EVENT: Mom’s Birthday
VENUE: Mom’s Kitchen, Riverdale
PARTY SIZE: 4
TYPE: Festive Celebratory Dinner
MENU: Chicken Parmesan; Twice-Fried French Fries; Mixed Greens with Yellow Pepper and Basil Dressing; Sweet Ricotta Tart; Prosecco
WHAT YOU’LL NEED: Stainless Steel Slotted Turner
I guess it’s not so surprising that, for my mom’s birthday this year, we decided to traffic in nostalgia rather than foodie-ism. Phoebe’s birthday featured Mini Meatball Subs and Mac and Cheese; mine was all about retro classics, too: Onion Dip, hot dogs on the grill, and bazooka bubble gum. So though things like duck confit went through my mind, in the end my sisters and I decided to make an old family dinner favorite: Chicken Parmesan.
Serves 4, with extra sauce for dipping fries
For the sauce:
1 tablespoon oil
1 onion, diced
4 cloves garlic, minced
1/4 cup fresh basil leaves, torn
1/4 teaspoon red pepper flakes
1/2 teaspoons salt
1 28-ounce can crushed tomatoes
For the chicken:
4 boneless skinless chicken breasts
1/3 cup flour
1 1/2 cups breadcrumbs*
1 teaspoon salt
oil for frying
For assembling the dish:
3/4 pound fresh mozzarella, cubed
1/2 cup freshly grated Parmesan cheese
10 basil leaves
*To make fresh breadcrumbs, trim the crusts from half a baguette. Cut the insides into cubes, the process in a food processor until the cubes become crumbs.
To make the sauce, cook the onions in the oil in a large saucepan over medium-low heat until transparent but not brown. Add the garlic just before the onions are done and cook for 2-3 minutes, letting the garlic get ever so slightly golden. Add the basil leaves, salt, and red pepper, then add the tomatoes. Cook for 30 minutes over medium heat, letting the sauce reduce slightly. This can be made ahead.
Place the chicken breasts in a sealed plastic bag. Pound them to about 1/3″ thick, using a meat pounder, rock, or other creative utensil.
Spread the flour onto a shallow plate. Crack the eggs into a bowl large enough to hold 1 chicken breast, and beat them. Combine the breadcrumbs, pepper, and salt in another shallow bowl.
To prepare the chicken breasts, one at a time, place them in the flour, turning to coat both sides. Repeat in the egg and then in the breadcrumbs. Place them on a baking sheet: you’re ready to fry.
Put a paper-towel covered plate by the stove. Heat about 3/4 inches of neutral oil in a large cast-iron pan over medium-high heat. When a breadcrumb sizzles in an oil, put in as many breaded chicken breasts as will fit without crowding.
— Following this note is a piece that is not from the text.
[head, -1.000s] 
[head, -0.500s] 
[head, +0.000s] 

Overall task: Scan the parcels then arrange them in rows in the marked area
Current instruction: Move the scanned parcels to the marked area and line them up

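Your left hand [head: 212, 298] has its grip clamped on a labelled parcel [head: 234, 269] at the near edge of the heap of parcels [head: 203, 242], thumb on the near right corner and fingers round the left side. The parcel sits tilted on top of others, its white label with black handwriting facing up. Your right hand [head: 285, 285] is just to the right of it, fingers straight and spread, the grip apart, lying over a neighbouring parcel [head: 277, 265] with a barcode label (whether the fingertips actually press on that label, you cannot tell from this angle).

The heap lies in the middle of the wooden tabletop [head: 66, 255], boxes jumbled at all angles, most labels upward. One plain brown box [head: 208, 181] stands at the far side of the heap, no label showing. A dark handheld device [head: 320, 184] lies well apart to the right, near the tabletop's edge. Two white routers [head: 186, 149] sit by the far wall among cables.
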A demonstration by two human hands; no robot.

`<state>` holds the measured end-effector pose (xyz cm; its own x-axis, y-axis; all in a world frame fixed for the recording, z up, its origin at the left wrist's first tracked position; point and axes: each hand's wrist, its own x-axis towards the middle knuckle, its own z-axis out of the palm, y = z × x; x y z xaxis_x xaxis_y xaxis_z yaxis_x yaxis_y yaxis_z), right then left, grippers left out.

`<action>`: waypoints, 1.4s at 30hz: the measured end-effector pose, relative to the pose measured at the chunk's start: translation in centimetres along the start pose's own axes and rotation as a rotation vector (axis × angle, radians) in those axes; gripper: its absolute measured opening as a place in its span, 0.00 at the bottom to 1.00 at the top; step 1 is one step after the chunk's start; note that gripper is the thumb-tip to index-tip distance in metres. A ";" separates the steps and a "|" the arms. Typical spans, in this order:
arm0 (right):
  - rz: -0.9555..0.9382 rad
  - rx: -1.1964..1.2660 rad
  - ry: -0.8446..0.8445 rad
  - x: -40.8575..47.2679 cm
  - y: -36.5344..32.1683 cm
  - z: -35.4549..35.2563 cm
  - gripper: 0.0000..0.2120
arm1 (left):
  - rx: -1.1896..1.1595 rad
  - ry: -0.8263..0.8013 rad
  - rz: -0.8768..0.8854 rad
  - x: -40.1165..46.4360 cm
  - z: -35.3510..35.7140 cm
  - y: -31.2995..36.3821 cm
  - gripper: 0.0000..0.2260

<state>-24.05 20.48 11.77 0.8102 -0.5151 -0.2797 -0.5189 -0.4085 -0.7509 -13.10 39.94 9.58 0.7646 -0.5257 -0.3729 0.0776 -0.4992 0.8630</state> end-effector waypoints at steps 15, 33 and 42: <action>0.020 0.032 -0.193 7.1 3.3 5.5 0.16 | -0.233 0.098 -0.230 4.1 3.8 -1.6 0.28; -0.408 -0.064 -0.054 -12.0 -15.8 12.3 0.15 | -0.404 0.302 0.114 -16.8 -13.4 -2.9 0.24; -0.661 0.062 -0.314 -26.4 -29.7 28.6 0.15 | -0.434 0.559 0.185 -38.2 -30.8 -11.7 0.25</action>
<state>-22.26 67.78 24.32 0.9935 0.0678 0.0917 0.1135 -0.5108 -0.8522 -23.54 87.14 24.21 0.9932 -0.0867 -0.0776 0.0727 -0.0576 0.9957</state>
Fry for about 4-6 minutes a side, until the chicken is crispy and brown. Remove to the paper-towel lined plate and repeat with the remaining breasts.
4 large baking potatoes
oil–a quart or two
Peel the potatoes and cut them into fries–about 4″ by 1/2″ by 1/2″. Do this just when you’re ready to cook so the fries don’t brown.
Line a large bowl with paper towels. Heat the oil in a medium pot over high heat. When the oil starts to shimmer, add a small fry. When this fry sizzles, that means it’s time to start cooking. Turn the heat down slightly, and cook the fries in batches, depending on the size of your pot. You don’t want to overcrowd and you don’t want the oil to bubble over.
Fry each batch for about 8 minutes, until starting to crisp but still quite pale. Remove with a slotted spoon, letting as much oil as possible drip off before transferring to the towel-lined bowl. Repeat with the remaining uncooked fries.
When you’re ready to eat, repeat this process, only now the fries should cook much more quickly, and since they’ll have shrunk, you’ll be able to cook in fewer batches. Sprinkle generously with salt and serve with warmed tomato sauce (see above).